From the line containing "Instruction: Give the" through the last line of the data, both ends included, write out every line exactly; omit the pictures.

%%

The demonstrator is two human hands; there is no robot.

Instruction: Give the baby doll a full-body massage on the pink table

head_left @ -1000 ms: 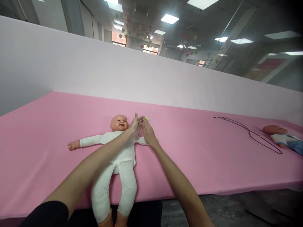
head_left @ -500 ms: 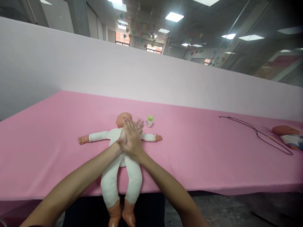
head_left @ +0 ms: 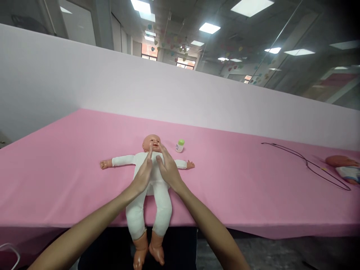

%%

> Your response
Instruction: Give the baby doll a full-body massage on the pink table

head_left @ -1000 ms: 
head_left @ -500 ms: 
head_left @ +0 ms: 

No part of the answer remains open.